Hell yes to this sentiment. There's another high profile journalist with anorexia in the UK who has talked about her thoughts on overweight people in a similar way to Maura Kelly, and it drives me crazy. For goodness sake, don't people like this realise that as soon as they bring their illness into the equation they are making it sound like everyone with the same disorder has the same thoughts? I am as far as a person can be from being judgmental of people for their weight or body shape, and I was anorexic for over a decade. Maura Kelly doesn't speak for me. Being an insensitive thoughtless idiot is just a symptom of being a insensitive thoughtless idiot.

lisa said...

Here here Jen, you hit the nail on the head.. Just because someone has an illness doesn't mean all behavior and beliefs are automatically an association and with Ed the opposite IS more the norm. Most are kind giving individuals trapped in their distorted self perceptions..

hm said...

Further, I find that my distortion works both ways- I always see myself as fat, and I always see my friends and loved ones as beautiful- and more beautiful than me. They can complain that they've gained 20 pounds, but I won't be able to see it on them, and I'll still feel that I'm wider. They can rejoice that they've LOST 20 pounds, and I can't see that either. They always look the same to me. Our self-criticism is just that- about ourselves.

Wondering Soul said...

Having an ED has been my sister's 'excuse' for cruelty to people closest to her over the last few decades.

I think she hates fat people... Scorns their lack of self discipline...

Katie...? Which journalist are you referring to?
I'm interested.

x

jpetroroy said...
This comment has been removed by the author.
Jen P said...

Thanks for the comments, everyone. I couldn't let this go by without a response.

@Wonderingsoul- I should have included the link originally, but this was in response to this article: http://www.marieclaire.com/sex-love/dating-blog/overweight-couples-on-television

Renee said...

I've had a different experience with ED than you, Jen. In all honesty, I HAVE felt superior to the overweight people I know, and I've had some "thank god I don't have her body" thoughts. There, I admit it. BUT I am not at all proud of those judgments, and I certainly wouldn't blog about them in Marie Claire. Frankly, I have done and thought a lot of terrible things becuase of my ED. I mean, I STOLE food, for god's sake. But I see that as part of the ED, not part of my true self, my Wise Mind.

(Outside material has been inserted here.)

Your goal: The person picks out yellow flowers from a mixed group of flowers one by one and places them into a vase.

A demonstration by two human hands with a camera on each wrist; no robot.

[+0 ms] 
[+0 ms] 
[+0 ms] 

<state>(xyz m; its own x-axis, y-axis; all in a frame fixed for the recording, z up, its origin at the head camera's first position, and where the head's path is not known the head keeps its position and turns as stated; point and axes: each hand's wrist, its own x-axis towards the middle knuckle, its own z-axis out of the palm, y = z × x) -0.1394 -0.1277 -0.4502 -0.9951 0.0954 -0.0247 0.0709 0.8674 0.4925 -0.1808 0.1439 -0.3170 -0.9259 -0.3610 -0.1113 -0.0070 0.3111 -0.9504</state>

So I was angry at Maura Kelly for writing that piece and for hiding behind anorexia as her justification. I mean, if anyone knows the heavy toll that our media's tyranny of thinness can wreak, it should be her. If anyone could have used that article to discuss TV's messed up protrayal of bodies, it should be her. Because of her ED, I hold her to a HIGHER standard in terms of promoting positive body image. If she realized that her thinking on this issue was tainted by her ED, then she shouldn't have written the piece.

I Hate to Weight said...

i agree 100%. i made myself starve but i was so jealous of women who carried weight and had energy and laughed and lived life. they gave me hope that some day i could.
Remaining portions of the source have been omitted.